* WHAT YOU SHOULD DO:
After finding "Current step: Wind" in the material below, output its line and every line after it through the last, exactly, but not the pictures.
=== Section Start ===
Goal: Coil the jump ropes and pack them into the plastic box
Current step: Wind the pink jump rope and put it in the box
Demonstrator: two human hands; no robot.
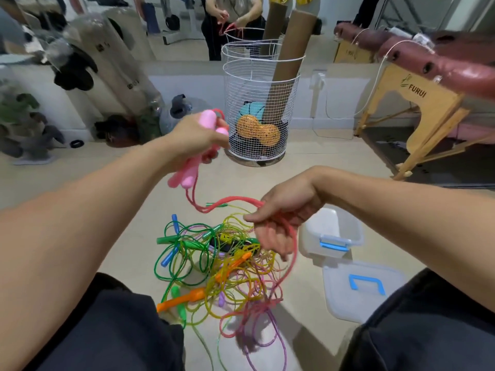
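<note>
The left hand point(197, 135) is raised and curled round both pink handles point(184, 175) of one jump rope, the handles lying side by side and pointing down from the fist. The right hand point(284, 218) sits lower, its fingers loosely curled with the red cord point(227, 202) of that same rope running through them; the cord spans from the handles to this hand, then drops in a loop toward the floor. Directly below lies the pile of ropes point(214, 263), a tangle of green, yellow, orange and purple cords with handles mixed in. The plastic box point(332, 234) stands open just right of the pile, and its lid point(361, 290) lies flat in front of it. The cord appears light, limp and smooth, so it will likely slip and spring out of a coil unless pinched. The rigid handles give the firm hold; loops are best gathered against them. Snagging on neighbouring cords is the probable difficulty. A wire basket point(259, 103) stands well beyond.
</note>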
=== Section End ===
* ANSWER SPACE:
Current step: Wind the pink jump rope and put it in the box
Demonstrator: two human hands; no robot.
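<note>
The left hand point(197, 135) is raised and curled round both pink handles point(184, 175) of one jump rope, the handles lying side by side and pointing down from the fist. The right hand point(284, 218) sits lower, its fingers loosely curled with the red cord point(227, 202) of that same rope running through them; the cord spans from the handles to this hand, then drops in a loop toward the floor. Directly below lies the pile of ropes point(214, 263), a tangle of green, yellow, orange and purple cords with handles mixed in. The plastic box point(332, 234) stands open just right of the pile, and its lid point(361, 290) lies flat in front of it. The cord appears light, limp and smooth, so it will likely slip and spring out of a coil unless pinched. The rigid handles give the firm hold; loops are best gathered against them. Snagging on neighbouring cords is the probable difficulty. A wire basket point(259, 103) stands well beyond.
</note>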

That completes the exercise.